On my to-do list each day there is often a task or two that I would dearly like to put off. If there isn't the day usually supplies me with one. These are the tasks I used to keep putting to the bottom of the pile, in favour of easier or more delectable things. I call them my “Frogs” – those slimy, unpalatable things that make me gag at the thought of swallowing them live. I have disciplined my self to begin each day with at least one frog. 

First, eat the frog. Once that is out of the way, you'll feel better and address the rest of the day's work with lightness and renewed vigour. Then tomorrow, eat the next one, and so on until they're all eaten. It works! It feels so great to get it done, and I feel the weight lift with each one ticked off the list! Then I can reward myself with the more pleasant tasks, and I finish each day with a very real sense of accomplishment, and none of the nagging pall of an unpleasant challenge carried over for yet another day, and my Inner Critic nagging me to "get it done!"

If your chicken-wire fence is self-doubt, firstly sit down and make a list of possible negative beliefs you might have that could imprison your confidence. Then write out everything you value and why it's important to you. Then challenge yourself to eliminate, or at least scale down on anything that doesn't absolutely reflect your most dearly held values. Or add something that is a profound statement of who you want to be.

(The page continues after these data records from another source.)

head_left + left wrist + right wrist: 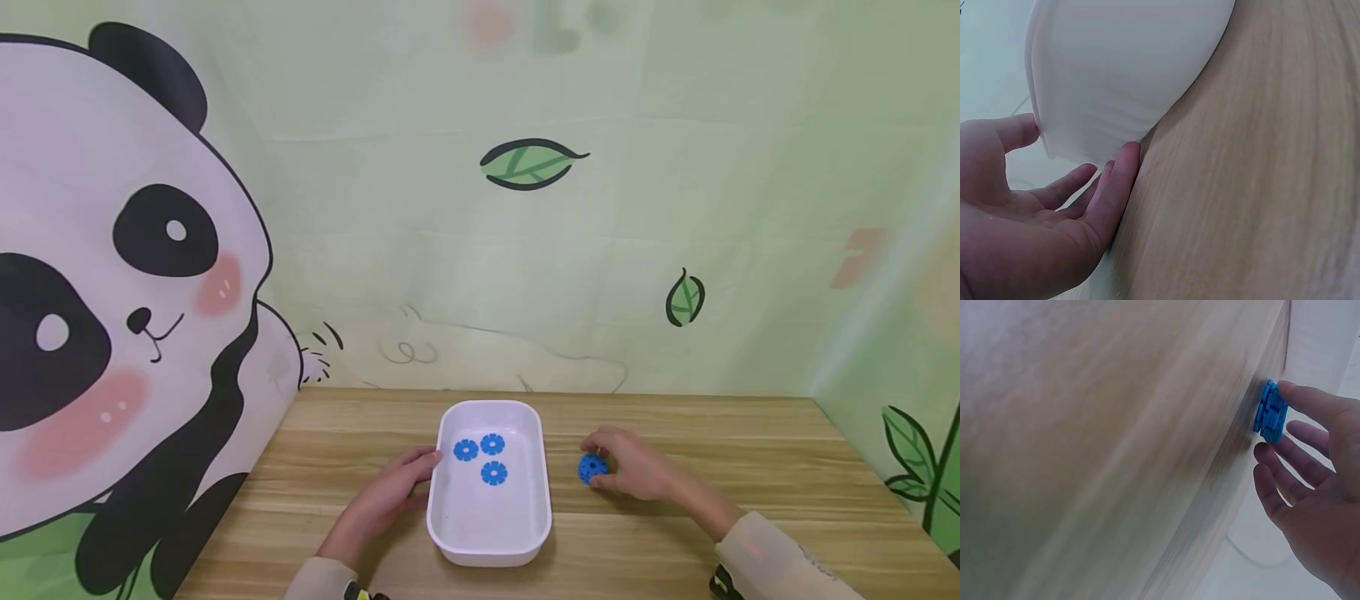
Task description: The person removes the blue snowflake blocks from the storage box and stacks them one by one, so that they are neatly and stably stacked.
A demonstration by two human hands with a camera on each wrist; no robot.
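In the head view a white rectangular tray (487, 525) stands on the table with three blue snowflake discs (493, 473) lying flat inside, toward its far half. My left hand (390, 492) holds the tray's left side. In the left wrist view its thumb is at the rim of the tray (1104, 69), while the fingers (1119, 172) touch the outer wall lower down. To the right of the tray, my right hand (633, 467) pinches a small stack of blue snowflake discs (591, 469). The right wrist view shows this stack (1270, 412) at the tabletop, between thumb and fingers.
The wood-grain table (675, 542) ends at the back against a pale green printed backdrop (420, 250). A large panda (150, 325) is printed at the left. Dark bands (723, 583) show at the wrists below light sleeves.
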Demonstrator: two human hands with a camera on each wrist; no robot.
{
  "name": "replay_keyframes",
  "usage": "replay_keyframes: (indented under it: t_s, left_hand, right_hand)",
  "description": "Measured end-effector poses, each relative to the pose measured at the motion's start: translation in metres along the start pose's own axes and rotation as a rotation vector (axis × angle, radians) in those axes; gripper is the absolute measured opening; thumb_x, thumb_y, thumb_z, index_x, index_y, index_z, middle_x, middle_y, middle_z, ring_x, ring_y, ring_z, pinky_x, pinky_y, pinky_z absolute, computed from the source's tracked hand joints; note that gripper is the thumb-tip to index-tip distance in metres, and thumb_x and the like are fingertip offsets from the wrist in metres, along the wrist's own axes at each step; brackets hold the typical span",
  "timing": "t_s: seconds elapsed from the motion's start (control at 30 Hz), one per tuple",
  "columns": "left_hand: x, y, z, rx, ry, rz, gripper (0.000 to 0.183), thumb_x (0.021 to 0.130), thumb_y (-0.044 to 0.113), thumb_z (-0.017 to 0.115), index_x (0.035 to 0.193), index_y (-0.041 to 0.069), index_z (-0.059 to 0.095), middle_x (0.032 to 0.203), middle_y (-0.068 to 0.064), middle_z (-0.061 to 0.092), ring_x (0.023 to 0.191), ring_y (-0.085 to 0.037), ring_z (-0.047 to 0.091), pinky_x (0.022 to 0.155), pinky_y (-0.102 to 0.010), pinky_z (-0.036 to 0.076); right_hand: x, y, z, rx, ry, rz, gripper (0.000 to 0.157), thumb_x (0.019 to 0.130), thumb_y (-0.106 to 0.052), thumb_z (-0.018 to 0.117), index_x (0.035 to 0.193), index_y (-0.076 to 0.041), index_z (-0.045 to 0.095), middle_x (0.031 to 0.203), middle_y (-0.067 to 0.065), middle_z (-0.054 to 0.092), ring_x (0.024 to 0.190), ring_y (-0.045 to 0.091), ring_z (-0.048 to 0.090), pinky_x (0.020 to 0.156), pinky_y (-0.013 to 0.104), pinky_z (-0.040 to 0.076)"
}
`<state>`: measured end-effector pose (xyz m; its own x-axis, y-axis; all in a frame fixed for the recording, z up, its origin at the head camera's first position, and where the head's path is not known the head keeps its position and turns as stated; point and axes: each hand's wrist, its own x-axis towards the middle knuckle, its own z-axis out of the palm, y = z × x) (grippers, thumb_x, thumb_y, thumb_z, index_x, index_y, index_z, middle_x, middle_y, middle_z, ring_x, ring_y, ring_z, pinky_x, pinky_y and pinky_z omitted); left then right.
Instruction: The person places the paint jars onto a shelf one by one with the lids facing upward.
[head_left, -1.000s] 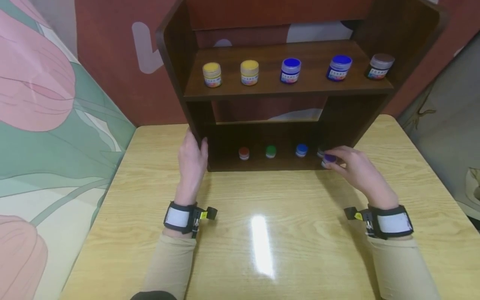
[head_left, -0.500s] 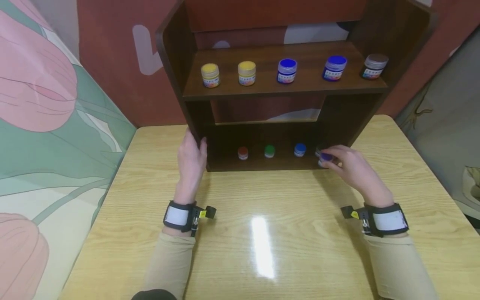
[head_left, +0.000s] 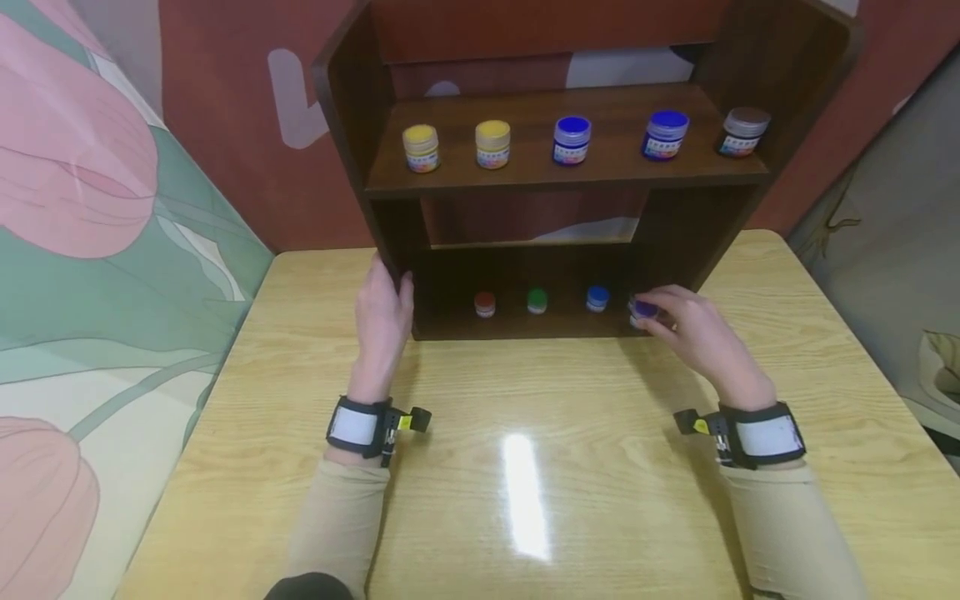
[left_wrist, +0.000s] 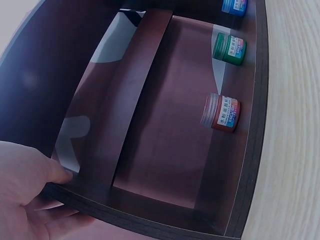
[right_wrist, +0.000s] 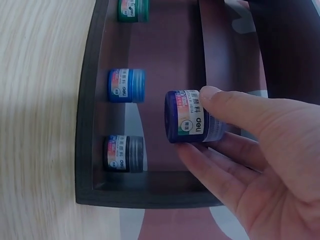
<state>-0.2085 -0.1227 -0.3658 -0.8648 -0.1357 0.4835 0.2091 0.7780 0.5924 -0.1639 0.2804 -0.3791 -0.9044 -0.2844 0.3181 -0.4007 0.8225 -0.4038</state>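
My right hand pinches a purple paint jar between thumb and fingers. In the right wrist view that jar hangs above the lower shelf board, apart from the jars standing there. A black jar and a blue jar stand nearest to it; in the head view the held jar mostly covers the black one. My left hand grips the left side panel of the dark wooden shelf, thumb at its front edge and fingers round the outside. Farther left on the lower board stand a green jar and a red jar.
The upper board bears a row of jars: two yellow, including a yellow jar, two dark blue, including a dark blue jar, and one brown-lidded jar. The shelf stands at the back of a light wooden table, before a patterned wall.
My right hand has moved slightly left and farther into the lower compartment with the purple jar, which covers more of the black jar. The left hand keeps its grip on the side panel.
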Motion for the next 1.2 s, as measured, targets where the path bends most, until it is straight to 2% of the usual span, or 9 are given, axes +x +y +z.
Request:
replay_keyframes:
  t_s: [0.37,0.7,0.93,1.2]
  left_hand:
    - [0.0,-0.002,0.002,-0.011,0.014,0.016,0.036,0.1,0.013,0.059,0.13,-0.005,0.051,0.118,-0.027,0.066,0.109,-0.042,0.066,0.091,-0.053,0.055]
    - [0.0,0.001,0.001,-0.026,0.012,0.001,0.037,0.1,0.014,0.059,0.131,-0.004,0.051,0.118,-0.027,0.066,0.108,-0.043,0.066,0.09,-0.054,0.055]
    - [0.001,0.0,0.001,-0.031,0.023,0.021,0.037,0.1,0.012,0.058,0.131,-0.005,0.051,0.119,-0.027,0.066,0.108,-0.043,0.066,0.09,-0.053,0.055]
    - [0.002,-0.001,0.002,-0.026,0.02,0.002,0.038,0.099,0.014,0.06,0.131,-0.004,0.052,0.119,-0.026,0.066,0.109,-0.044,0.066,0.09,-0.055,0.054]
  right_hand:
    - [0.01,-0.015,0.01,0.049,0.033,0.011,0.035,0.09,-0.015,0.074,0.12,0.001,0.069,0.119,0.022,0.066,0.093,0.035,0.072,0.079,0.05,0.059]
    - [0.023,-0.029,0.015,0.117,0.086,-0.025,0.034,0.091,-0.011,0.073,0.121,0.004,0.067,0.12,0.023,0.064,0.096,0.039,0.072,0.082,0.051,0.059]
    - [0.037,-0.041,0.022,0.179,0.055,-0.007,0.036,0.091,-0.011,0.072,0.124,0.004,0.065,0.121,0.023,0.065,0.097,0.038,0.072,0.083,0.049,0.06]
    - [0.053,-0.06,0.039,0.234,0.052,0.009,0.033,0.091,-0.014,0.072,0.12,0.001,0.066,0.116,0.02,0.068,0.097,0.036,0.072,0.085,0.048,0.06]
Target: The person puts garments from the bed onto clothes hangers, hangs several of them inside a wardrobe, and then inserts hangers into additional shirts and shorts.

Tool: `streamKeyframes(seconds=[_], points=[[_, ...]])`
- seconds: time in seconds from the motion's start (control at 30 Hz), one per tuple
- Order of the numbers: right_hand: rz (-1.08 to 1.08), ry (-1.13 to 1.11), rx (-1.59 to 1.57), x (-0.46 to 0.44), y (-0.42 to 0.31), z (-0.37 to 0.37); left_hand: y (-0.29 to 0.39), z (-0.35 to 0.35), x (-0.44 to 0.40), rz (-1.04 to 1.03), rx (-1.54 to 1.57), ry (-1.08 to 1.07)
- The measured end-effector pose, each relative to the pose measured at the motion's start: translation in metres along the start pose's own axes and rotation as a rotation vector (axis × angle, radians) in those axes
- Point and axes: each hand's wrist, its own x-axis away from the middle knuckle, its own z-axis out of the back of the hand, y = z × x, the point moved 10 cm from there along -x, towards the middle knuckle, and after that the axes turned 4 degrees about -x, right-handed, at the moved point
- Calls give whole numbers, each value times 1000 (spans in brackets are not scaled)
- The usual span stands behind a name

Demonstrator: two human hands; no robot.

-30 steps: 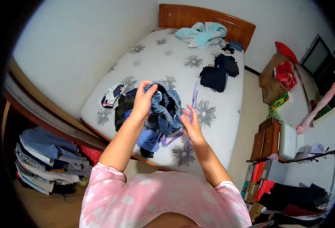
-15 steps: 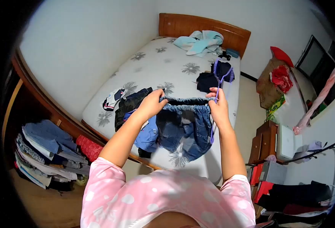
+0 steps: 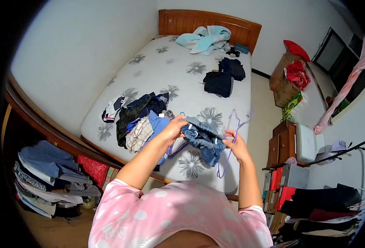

If you're paralysed by the condition of mind we call uncertainty and not-knowing, you have a bit of mind-changing to do. 
 
[I Just Don't Know What to Do With Myself – Tina Arena]
The first step is to make your uncertainty OK. 

Make Uncertainty OK??? Am I out of my mind??

Yes. Your mind, like mine -- hopelessly addicted to Certainty – is going to hate making Uncertainty OK. Get out of your mind for a few moments and watch it carry on like a spoiled brat. It will hiss and squirm, and do everything it can to distract you. But be persistent. Drop your resistance to not being certain. What is it you fear? Embarrassment? Shame? Feeling like a failure? What the hell! Don't be in such a hurry to feel certain. There's nothing creative or transforming in Certainty; it might feel snug, but Certainty keeps you stuck. Look at that for a moment now. Certainty keeps you stuck!

Uncertainty, on the other hand, opens possibilities. Use the opportunity to do something you've never done before – get comfortable with uncertainty. Learn to welcome it like a creative friend. There's freedom and aliveness through that escape hatch. Creative uncertainty takes you outside the fences where new potential awaits. It's our reluctance to be Uncertain that keeps us fenced in.
  • Be aware that, in Uncertainty you are susceptible to looking for a saviour. One of those (and there are always plenty just waiting for you to roll up) will disempower you and keep you fenced in – different-looking fence, maybe, but a fence nevertheless.
  • As your First Act of Responsibility, look at your Uncertainty, and choose it, on your say-so (not mine, or anyone else's). Go responsible for your choosings, and their consequences. Surrender to uncertainty. Allow it. In your new-found freedom, the uncertainty will pass quickly into history and transform into excitement.
  • As your Second Act of Responsibility, choose a course of action – any course, it really doesn't matter which one; you'll get to where you're going anyway. Choose any course that moves you off the spot you've taken root on, and follow it -- as far as it goes.
Your mental fences can only keep you stuck as long as you believe, and invest yourself into them. They can only contain you as long as you kowtow to them and fail to take actions consistent with a vision that lies beyond the boundary lines. 

Go ahead, take the action you've avoided all your life, and leap into a future filled with possibilities. It will help if you remember that the fences are all in your mind! And you are not your mind. You have a mind, but it’s not who you are (except when you go out to lunch and allow it to take over).